This post will discuss SIMD instruction sets, peak floating point performance for CPUs, programming models, and ease-of-use, as applied to the flagship N-body application for CUDA.

My involvement in SIMD instruction sets dates back to the mid-1990s, when x86 vendors were adding MMX (all vendors), SSE (Intel) and 3DNow! (AMD, Cyrix et al.) to the x86 architecture. These SIMD instruction sets reflect a trend that had been developing in CPUs for some time: that because most of the die area in a CPU is dedicated to cache, building more-capable execution units incurs design and validation costs, but does not greatly increase manufacturing costs.

I was the development lead for Direct3D 6.0, and one of our goals was not only to optimize the geometry pipeline, but to incorporate SSE and 3DNow! optimizations from Intel and AMD, respectively. By closely collaborating with the CPU vendors, we gave developers a strong incentive to use Direct3D’s built-in geometry pipeline, and the CPU vendors got an easy way to deliver the benefits of their new instructions to end users.

SSE (Streaming SIMD Extensions) and 3DNow! are SIMD (single instruction, multiple data) instruction sets that can perform multiple floating point operations in a single instruction. SSE added a new set of 128-bit registers, plus instructions that could perform 4×32-bit floating point operations per instruction. (I am not going to further describe 3DNow! because all x86 vendors implemented SSE many years ago.)
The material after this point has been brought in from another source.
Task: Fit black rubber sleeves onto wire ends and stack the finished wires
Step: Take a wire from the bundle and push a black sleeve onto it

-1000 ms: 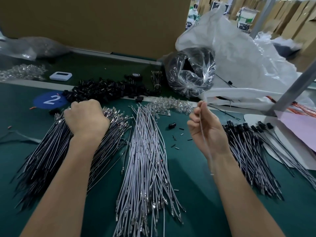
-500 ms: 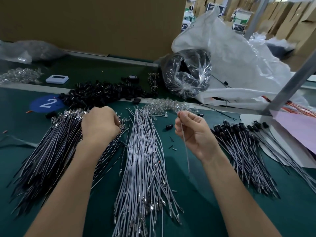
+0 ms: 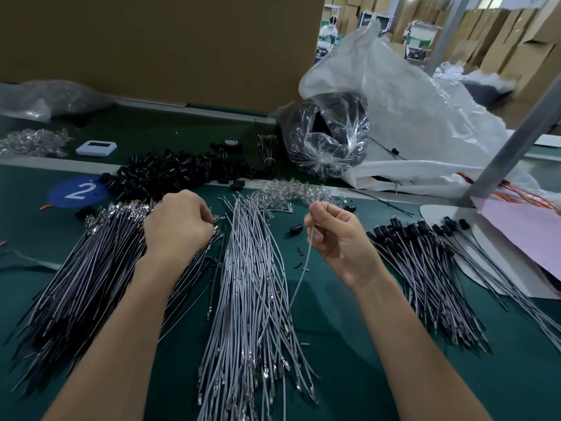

Programming languages do not contain native language support for this type of packed data, so when they designed SSE, the x86 vendors were relying on compiler developers to build vectorizing compilers that could automatically identify parallelism opportunities in scalar code and compile it into high-quality, SIMD-optimized code. As a stopgap, they worked with compiler vendors to meet developers halfway and identify special data types and “intrinsics” (special functions that correspond to machine instructions) to operate on them. Developers using intrinsics must be intimately familiar with the instruction set, but the tasks of register allocation or instruction scheduling are offloaded onto the compiler. I don’t think intrinsics were ever intended to be anything other than a stopgap, but unfortunately, almost 15 years later, it looks like they are still the easiest way to write high-performance floating point code.

When I decided to focus on gravitational simulation for my N-body chapter, I also decided to see how fast a modern CPU can perform this computation. Many CUDA-versus-CPU performance comparisons are heavily biased toward CUDA, by dint of the CPU code being poorly optimized.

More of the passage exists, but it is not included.